Work to complete
Write out the entries below exactly, from the first line to the one with "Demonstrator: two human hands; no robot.", both ends included.

(Data provided begins)

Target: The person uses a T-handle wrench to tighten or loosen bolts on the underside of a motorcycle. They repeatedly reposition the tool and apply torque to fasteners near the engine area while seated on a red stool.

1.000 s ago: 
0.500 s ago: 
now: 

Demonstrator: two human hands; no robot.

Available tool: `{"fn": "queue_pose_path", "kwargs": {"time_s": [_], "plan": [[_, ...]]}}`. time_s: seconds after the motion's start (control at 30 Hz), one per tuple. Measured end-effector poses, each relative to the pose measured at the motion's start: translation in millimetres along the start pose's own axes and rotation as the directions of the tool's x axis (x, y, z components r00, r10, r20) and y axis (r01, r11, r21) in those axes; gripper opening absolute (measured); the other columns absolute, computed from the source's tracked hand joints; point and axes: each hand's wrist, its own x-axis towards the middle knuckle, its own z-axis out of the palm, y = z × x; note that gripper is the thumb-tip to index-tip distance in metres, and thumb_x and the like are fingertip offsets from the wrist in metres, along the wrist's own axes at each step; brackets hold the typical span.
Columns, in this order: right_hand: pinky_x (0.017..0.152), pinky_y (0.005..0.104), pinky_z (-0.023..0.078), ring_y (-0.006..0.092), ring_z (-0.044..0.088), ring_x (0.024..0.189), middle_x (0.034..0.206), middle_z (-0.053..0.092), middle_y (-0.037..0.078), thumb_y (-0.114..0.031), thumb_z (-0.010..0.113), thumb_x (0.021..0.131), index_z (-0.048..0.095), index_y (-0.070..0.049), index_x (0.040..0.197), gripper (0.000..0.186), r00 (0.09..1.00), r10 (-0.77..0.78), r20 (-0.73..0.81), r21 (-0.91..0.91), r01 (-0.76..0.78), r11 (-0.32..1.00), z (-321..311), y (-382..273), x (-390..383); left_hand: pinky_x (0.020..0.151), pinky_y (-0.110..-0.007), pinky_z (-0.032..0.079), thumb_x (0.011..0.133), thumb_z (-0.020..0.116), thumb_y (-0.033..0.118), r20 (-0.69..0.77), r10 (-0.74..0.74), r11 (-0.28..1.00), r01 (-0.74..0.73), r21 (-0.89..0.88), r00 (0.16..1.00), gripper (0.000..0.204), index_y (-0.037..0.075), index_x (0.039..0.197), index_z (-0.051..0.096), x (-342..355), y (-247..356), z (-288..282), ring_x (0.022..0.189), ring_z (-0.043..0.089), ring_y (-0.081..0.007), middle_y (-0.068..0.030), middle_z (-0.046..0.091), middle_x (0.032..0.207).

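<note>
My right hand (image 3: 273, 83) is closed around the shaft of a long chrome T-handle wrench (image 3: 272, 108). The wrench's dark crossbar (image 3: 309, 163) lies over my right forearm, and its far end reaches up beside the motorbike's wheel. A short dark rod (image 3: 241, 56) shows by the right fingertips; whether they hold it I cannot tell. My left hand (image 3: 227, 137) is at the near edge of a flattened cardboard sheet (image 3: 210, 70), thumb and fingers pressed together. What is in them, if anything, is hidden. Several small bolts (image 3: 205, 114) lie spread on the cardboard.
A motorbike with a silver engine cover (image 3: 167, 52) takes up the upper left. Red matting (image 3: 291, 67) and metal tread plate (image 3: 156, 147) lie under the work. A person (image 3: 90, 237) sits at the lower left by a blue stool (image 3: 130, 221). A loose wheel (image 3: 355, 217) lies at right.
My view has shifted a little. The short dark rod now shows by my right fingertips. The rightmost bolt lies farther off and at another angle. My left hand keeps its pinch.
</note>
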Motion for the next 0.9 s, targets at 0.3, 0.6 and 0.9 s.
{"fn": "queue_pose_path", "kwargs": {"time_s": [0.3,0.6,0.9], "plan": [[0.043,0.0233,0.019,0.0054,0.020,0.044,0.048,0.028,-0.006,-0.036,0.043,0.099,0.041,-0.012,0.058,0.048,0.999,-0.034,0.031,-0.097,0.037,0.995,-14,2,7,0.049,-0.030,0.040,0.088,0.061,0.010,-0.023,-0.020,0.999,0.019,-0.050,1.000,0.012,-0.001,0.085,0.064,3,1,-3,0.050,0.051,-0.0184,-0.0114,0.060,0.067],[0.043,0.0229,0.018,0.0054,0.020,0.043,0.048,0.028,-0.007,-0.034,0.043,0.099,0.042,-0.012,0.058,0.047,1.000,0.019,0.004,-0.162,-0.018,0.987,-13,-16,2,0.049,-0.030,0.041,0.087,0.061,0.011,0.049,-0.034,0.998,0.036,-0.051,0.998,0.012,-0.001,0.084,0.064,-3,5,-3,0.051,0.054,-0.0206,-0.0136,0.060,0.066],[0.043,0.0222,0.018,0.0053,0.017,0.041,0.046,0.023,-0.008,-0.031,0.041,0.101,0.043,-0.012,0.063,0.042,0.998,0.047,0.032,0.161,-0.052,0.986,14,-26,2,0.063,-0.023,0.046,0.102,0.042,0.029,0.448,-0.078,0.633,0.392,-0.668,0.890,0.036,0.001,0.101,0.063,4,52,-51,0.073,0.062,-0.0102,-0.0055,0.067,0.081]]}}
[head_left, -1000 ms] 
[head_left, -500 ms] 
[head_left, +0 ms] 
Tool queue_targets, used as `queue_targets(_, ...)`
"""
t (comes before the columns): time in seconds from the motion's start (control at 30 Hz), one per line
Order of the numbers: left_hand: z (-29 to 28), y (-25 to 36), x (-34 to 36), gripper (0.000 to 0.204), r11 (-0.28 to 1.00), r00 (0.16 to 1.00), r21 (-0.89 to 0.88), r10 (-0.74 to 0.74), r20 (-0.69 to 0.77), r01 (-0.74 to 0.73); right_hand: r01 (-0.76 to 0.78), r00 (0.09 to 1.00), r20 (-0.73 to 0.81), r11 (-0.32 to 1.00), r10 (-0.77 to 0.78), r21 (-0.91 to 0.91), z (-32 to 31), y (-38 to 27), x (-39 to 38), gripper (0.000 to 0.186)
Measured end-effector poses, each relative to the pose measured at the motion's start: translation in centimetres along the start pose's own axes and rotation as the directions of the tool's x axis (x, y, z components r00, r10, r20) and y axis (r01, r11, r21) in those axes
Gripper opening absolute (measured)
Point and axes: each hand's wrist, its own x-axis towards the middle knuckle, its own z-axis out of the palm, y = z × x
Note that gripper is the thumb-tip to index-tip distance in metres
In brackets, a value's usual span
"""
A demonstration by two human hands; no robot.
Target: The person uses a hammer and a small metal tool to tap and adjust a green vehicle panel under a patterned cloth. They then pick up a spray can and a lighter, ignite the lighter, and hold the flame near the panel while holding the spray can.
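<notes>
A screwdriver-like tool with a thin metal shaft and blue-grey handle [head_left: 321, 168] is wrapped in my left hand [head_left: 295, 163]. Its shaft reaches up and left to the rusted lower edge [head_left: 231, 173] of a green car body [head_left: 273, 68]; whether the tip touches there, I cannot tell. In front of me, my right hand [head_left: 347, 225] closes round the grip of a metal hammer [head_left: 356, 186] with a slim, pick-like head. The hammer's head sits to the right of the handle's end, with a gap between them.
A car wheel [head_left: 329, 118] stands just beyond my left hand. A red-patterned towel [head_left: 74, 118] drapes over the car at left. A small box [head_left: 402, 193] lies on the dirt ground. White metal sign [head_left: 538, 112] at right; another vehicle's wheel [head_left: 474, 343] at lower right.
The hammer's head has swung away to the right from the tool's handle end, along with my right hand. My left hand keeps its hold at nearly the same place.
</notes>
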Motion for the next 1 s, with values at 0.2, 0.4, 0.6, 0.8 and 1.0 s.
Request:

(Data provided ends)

Answer section
Target: The person uses a T-handle wrench to tighten or loosen bolts on the underside of a motorcycle. They repeatedly reposition the tool and apply torque to fasteners near the engine area while seated on a red stool.

1.000 s ago: 
0.500 s ago: 
now: 

Demonstrator: two human hands; no robot.

The exercise is complete with this answer.